Before I have chance to politely decline the offer, Nick has opened the bottle, and is preparing a sample of the sauce on the end of a cocktail stick. He applies the sauce extremely carefully, as if he's conducting some kind of dangerous chemistry experiment. Which, I fear, he probably is. I nervously dab the cocktail stick on my tongue, like a bomb disposal expert cutting a wire. Only, at first, nothing seems to happen.
Sure, the taste is spicy, but it is by no means unpleasant. But just as I start to think this, something begins to erupt in my mouth.
"Some people have described it as lying under a Nasa rocket during take-off, with your tongue out," Nick says.
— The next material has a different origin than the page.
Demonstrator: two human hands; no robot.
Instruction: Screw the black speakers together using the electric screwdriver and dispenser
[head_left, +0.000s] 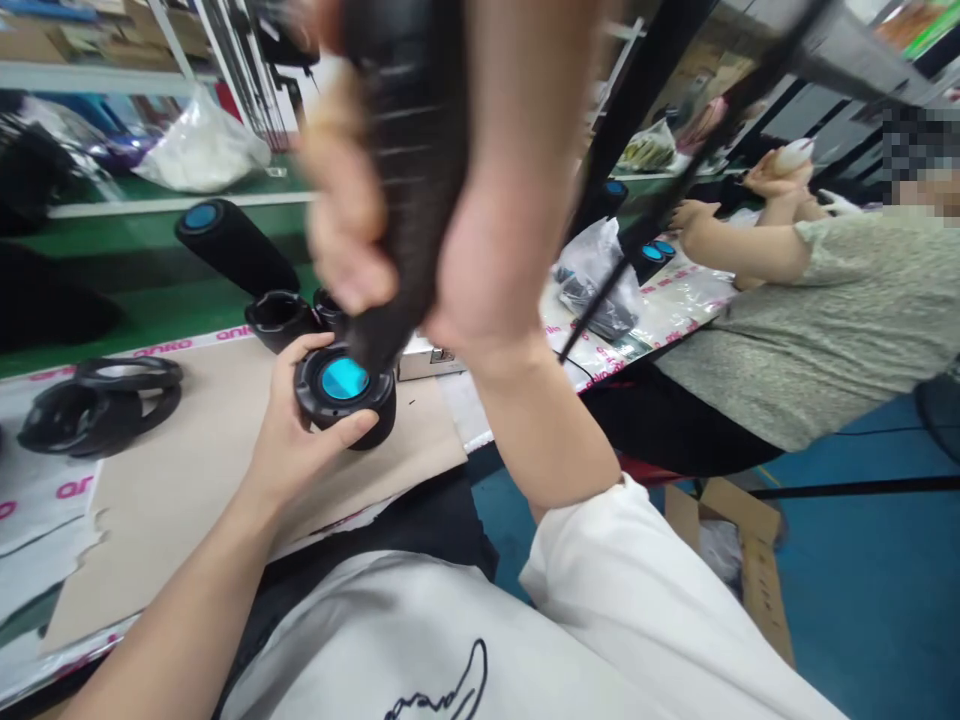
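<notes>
A black cylindrical speaker (384, 415) stands on the workbench with a shiny blue disc (343, 378) facing up in its end. My left hand (289, 425) is closed around the speaker's rim, thumb on the near side and fingers at the far side. In my right hand (491, 265) is a black power screwdriver (416, 170), gripped from around its body and blurred by motion or closeness. Its nose points down at the speaker's end ring, beside the blue disc. The very tip and any screw under it are hidden.
Cardboard (180, 520) covers the bench. Black ring-shaped parts (105, 405) lie left; another dark speaker (236, 245) leans behind. A plastic bag (600, 280) sits right, near a co-worker in a grey-green shirt (825, 320). An open carton (750, 560) stands on the floor.
</notes>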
The burning builds gradually, before exploding in one massive nuclear reaction – it feels as if there should be a pair of cartoon-style mushroom clouds emerging from my ears. Nick watches my face like a doctor. I imagine I'm turning an interesting shade of purple. The flavours burn around my mouth, and they just don't go away. Five; 10; 15 minutes later and the burning on my tongue is just as intense. You have to wonder how such a tiny amount of chilli sauce could have this sort of effect.
"They use the hottest kinds of chilli," Nick explains. "And they compound the heat by cramming thousands and thousands into each bottle of sauce.
"Once you have tried them once, it really will change the way you think about food."